What is needed:
All lines with the word "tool" must be pulled from the entries below.

Source material:
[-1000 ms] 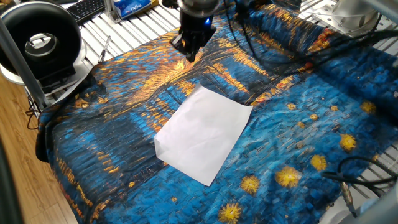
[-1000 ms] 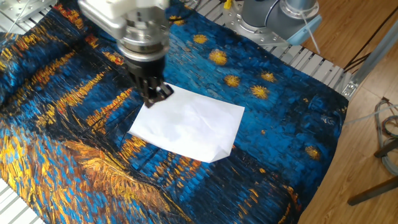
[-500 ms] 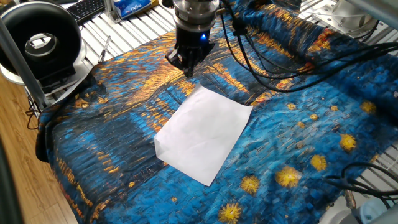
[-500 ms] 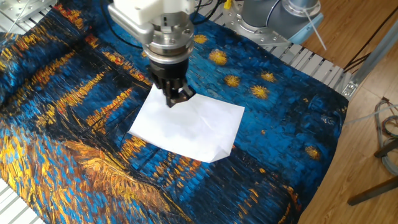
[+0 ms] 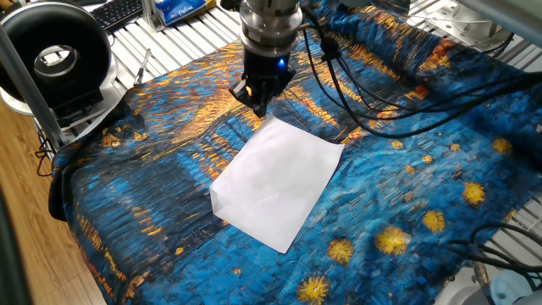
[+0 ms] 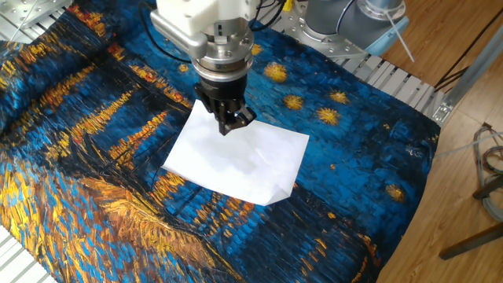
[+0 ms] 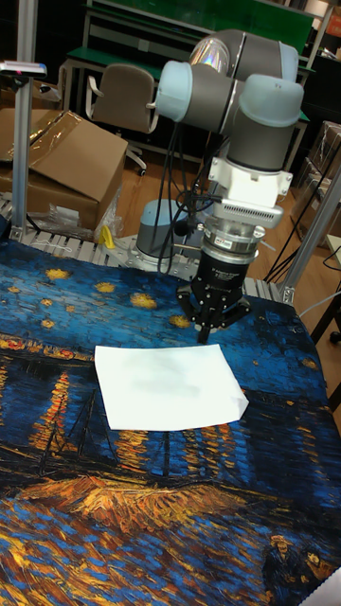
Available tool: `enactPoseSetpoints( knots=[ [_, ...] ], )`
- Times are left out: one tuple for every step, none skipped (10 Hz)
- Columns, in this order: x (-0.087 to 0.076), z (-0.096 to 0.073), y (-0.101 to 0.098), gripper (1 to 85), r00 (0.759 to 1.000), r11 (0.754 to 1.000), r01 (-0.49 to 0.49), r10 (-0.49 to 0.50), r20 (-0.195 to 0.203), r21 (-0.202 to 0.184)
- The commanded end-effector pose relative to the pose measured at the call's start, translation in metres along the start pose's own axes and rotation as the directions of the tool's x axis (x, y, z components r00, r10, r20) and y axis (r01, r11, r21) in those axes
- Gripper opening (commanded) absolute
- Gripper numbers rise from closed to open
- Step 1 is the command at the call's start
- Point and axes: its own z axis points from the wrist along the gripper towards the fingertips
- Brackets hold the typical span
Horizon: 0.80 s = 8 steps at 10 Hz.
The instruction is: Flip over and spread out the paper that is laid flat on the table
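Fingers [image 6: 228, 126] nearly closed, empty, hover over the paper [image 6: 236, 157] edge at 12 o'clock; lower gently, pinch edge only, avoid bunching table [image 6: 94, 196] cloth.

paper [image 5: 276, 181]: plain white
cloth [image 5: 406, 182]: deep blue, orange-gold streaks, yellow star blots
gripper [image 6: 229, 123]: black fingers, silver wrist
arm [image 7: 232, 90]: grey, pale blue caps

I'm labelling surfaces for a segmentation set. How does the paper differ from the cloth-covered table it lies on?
The paper is plain white and unmarked; the table has a blue cloth with orange streaks and yellow star blots. The paper is a small rectangle, while the table spreads well beyond it on every side. The paper lies nearly smooth, one corner slightly bent; the table's cloth is wrinkled. Both lie flat under the gripper, which hangs near the paper's far corner.
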Motion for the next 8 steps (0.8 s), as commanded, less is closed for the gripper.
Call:
enactPoseSetpoints(
  knots=[
    [0.0021,0.0073,0.0017,1.0,1.000,1.000,0.014,-0.014,0.017,-0.027],
    [0.0033,0.0085,0.0034,1.0,1.000,0.999,0.012,-0.011,0.019,-0.031],
    [0.0030,0.0116,0.0024,1.0,0.999,1.000,0.015,-0.014,0.034,-0.023],
    [0.0014,0.0125,0.0024,1.0,0.999,1.000,0.019,-0.018,0.041,-0.023],
    [-0.0015,0.0141,0.0021,1.0,0.999,1.000,0.021,-0.020,0.049,-0.022],
    [-0.0023,0.0141,0.0021,1.0,0.998,0.999,0.026,-0.024,0.052,-0.022],
    [-0.0029,0.0141,-0.0010,1.0,0.998,0.999,0.033,-0.032,0.054,-0.009],
    [-0.0035,0.0141,-0.0037,1.0,0.998,0.999,0.035,-0.035,0.056,0.002]
  ],
)
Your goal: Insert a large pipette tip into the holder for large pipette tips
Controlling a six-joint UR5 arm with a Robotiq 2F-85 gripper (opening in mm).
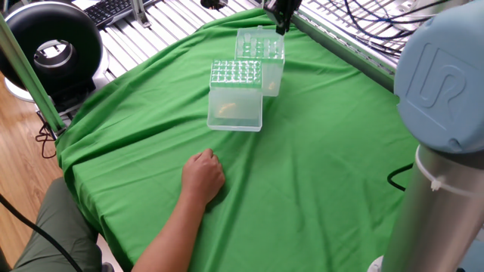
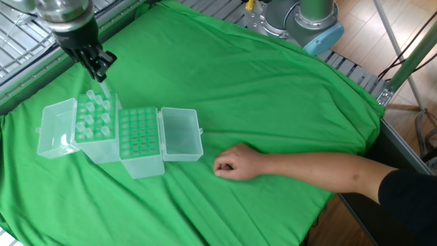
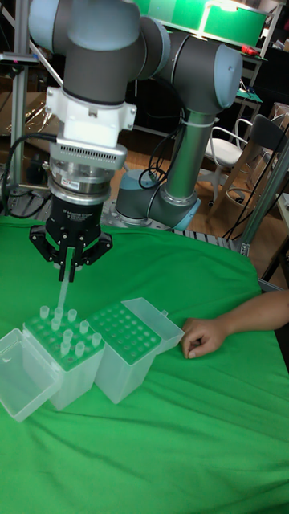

Result of the task:
Available tool: `enactPoseSetpoints( knots=[ [_, ...] ], )`
- The commanded end-effector pose relative to the pose measured at the call's start, translation in metres along the start pose's own axes and rotation as the directions of the tool's x axis (x, y, z components r00, r10, r20) and y axis (r01, r11, r21) in those axes

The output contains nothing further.